**HOW TO COMPLETE THIS TASK**
For this exercise, repeat each entry exactly as written.
Start of SOURCE INFORMATION
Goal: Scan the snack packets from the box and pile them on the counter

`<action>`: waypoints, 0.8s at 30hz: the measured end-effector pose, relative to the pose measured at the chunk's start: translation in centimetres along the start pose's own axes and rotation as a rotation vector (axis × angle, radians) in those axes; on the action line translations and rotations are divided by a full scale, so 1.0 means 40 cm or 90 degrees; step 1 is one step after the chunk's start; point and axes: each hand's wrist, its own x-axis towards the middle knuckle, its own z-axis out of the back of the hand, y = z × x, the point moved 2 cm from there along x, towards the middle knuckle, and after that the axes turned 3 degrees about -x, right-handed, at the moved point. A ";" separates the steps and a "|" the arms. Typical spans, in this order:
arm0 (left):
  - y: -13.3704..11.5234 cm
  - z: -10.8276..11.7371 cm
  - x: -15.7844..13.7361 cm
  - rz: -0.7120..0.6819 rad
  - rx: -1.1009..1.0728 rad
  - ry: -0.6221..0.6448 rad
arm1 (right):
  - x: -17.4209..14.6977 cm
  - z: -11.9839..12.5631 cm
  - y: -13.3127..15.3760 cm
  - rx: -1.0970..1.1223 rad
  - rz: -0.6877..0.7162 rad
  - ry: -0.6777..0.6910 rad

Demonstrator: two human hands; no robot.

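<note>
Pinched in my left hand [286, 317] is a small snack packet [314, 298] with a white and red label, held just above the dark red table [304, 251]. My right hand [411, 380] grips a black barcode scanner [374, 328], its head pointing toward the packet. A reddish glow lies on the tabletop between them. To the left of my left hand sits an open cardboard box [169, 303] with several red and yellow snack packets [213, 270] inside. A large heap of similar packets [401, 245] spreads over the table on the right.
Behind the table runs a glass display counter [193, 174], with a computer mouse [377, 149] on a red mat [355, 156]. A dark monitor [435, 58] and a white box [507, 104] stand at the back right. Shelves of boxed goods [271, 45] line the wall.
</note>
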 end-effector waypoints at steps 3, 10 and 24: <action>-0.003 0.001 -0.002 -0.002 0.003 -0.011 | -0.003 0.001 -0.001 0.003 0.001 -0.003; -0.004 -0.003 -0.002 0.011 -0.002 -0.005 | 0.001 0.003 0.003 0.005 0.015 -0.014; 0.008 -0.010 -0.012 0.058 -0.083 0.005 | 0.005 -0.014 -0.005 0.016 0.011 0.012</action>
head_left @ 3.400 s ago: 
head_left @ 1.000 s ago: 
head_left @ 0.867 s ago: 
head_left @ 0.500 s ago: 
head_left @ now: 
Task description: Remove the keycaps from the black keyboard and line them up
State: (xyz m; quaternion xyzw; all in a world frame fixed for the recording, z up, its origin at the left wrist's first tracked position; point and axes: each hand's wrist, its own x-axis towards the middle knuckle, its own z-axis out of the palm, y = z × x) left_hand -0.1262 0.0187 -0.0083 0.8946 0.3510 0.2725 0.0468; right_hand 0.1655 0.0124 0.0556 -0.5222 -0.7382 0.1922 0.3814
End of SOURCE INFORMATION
**FINISHED EXERCISE**
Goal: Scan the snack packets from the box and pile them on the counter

`<action>`: waypoints, 0.8s at 30hz: the measured end-effector pose, relative to the pose measured at the chunk's start: translation in centimetres along the start pose's own axes and rotation as a rotation vector (axis × angle, radians) in those axes; on the action line translations and rotations are divided by a full scale, so 1.0 means 40 cm or 90 degrees; step 1 is one step after the chunk's start; point and axes: each hand's wrist, its own x-axis towards the middle knuckle, its own z-axis out of the back of the hand, y = z × x, the point moved 2 cm from there along x, towards the middle knuckle, and after that the axes turned 3 degrees about -x, right-handed, at the moved point. A ";" separates the steps and a "|" the arms. Typical spans, in this order:
arm0 (left):
  - y: -13.3704..11.5234 cm
  - z: -10.8276..11.7371 cm
  - x: -15.7844..13.7361 cm
  - rz: -0.7120..0.6819 rad
  - rx: -1.1009..1.0728 rad
  - ry: -0.6221..0.6448 rad
arm1 (right):
  - x: -17.4209..14.6977 cm
  - z: -11.9839..12.5631 cm
  - y: -13.3127..15.3760 cm
  - rx: -1.0970..1.1223 rad
  - rz: -0.6877..0.7162 rad
  - ry: -0.6777..0.6910 rad

Demonstrator: two human hands; no robot.

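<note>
Pinched in my left hand [286, 317] is a small snack packet [314, 298] with a white and red label, held just above the dark red table [304, 251]. My right hand [411, 380] grips a black barcode scanner [374, 328], its head pointing toward the packet. A reddish glow lies on the tabletop between them. To the left of my left hand sits an open cardboard box [169, 303] with several red and yellow snack packets [213, 270] inside. A large heap of similar packets [401, 245] spreads over the table on the right.
Behind the table runs a glass display counter [193, 174], with a computer mouse [377, 149] on a red mat [355, 156]. A dark monitor [435, 58] and a white box [507, 104] stand at the back right. Shelves of boxed goods [271, 45] line the wall.
</note>
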 end-effector waypoints at steps 3, 10 and 24: <action>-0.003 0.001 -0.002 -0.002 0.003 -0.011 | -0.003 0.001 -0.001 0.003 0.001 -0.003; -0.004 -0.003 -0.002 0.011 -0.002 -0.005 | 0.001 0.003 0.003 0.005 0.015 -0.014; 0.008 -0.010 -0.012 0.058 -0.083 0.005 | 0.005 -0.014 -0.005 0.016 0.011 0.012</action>
head_left @ 3.400 s ago: 
head_left @ 1.000 s ago: 
head_left @ 0.867 s ago: 
head_left @ 0.500 s ago: 
head_left @ now: 
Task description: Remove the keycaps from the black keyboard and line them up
State: (xyz m; quaternion xyzw; all in a world frame fixed for the recording, z up, its origin at the left wrist's first tracked position; point and axes: each hand's wrist, its own x-axis towards the middle knuckle, its own z-axis out of the palm, y = z × x) left_hand -0.1262 0.0187 -0.0083 0.8946 0.3510 0.2725 0.0468; right_hand 0.1655 0.0124 0.0556 -0.5222 -0.7382 0.1922 0.3814

This output has been written out in full.